*** Given material ***

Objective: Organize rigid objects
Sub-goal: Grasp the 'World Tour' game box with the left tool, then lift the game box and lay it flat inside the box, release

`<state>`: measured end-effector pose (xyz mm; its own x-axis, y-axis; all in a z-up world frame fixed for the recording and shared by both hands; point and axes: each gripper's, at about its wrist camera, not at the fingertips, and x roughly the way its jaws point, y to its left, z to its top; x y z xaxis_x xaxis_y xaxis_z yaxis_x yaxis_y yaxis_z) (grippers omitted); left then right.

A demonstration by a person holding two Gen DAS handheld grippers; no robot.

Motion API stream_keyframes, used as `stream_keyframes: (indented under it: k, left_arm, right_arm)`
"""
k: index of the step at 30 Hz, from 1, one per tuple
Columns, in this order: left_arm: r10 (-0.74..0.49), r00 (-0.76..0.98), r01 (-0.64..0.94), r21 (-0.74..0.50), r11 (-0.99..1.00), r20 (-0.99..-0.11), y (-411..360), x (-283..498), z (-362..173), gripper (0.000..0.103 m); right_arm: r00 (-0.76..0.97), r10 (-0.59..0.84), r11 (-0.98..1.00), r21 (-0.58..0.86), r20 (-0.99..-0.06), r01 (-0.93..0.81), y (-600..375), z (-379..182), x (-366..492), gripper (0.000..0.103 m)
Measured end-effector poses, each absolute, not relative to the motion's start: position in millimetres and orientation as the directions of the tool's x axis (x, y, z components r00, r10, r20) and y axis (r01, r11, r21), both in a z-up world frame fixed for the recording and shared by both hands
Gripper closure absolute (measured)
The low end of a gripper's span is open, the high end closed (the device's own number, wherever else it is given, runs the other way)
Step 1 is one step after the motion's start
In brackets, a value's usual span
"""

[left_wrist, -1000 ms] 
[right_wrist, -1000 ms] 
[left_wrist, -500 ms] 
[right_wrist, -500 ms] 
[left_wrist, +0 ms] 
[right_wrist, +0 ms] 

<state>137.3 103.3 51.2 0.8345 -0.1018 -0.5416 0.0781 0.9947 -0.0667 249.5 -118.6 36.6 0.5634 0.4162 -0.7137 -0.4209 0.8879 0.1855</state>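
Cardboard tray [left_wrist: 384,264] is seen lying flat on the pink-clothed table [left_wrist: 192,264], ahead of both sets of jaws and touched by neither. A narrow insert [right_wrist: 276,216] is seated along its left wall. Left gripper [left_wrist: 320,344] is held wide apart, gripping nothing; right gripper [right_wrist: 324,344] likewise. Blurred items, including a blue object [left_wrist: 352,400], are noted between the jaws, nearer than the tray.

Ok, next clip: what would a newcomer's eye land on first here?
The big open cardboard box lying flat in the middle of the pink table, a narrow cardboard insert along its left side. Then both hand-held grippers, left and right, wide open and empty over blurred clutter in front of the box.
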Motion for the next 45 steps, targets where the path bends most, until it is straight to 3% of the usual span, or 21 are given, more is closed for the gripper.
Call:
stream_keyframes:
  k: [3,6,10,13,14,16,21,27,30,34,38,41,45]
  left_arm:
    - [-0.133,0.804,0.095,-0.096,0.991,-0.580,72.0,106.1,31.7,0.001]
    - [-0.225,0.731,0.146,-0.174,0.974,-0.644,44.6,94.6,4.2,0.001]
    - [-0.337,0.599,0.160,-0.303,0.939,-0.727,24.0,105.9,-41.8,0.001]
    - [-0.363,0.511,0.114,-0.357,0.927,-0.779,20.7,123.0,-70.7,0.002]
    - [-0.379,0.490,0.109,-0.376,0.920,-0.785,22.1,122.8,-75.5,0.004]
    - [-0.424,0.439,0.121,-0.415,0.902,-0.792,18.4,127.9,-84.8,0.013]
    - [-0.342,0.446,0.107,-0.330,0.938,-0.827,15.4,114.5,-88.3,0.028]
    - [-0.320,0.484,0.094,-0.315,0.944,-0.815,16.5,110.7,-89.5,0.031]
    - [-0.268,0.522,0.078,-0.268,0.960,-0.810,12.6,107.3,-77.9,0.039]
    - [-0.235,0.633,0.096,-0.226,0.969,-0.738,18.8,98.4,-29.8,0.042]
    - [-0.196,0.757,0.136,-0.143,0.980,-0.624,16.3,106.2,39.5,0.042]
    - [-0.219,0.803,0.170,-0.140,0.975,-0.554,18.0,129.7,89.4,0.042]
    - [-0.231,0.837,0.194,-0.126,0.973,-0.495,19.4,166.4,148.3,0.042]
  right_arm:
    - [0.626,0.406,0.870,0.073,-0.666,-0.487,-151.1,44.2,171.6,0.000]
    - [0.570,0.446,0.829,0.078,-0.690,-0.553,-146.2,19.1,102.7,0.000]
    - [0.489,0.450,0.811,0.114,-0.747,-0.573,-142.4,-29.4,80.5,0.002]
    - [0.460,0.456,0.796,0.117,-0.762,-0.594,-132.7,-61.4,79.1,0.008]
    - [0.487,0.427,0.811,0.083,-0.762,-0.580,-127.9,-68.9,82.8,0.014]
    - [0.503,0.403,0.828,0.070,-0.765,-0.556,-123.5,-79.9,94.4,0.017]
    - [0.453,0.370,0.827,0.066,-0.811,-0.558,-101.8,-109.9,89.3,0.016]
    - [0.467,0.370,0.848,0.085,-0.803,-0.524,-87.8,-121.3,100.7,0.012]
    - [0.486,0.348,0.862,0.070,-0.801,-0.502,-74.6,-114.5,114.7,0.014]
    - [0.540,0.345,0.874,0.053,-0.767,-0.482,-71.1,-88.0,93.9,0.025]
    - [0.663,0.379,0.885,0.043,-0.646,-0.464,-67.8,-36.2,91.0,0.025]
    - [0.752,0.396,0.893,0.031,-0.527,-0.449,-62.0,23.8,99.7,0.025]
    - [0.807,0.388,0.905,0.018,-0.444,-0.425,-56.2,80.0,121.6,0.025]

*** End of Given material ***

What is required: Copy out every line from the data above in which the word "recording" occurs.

The completed task:
`<state>`: measured end-effector pose (xyz mm; its own x-axis, y-axis; all in a z-up world frame fixed for the recording and shared by both hands; point and axes: each gripper's, at about its wrist camera, not at the fingertips, and x roughly the way its jaws point, y to its left, z to its top; x y z xaxis_x xaxis_y xaxis_z yaxis_x yaxis_y yaxis_z) (grippers omitted); left then right.
Measured end-effector poses, each absolute, not relative to the motion's start: position in millimetres and orientation as the directions of the tool's x axis (x, y, z components r00, r10, r20) and y axis (r01, r11, r21), both in a z-up world frame fixed for the recording and shared by both hands

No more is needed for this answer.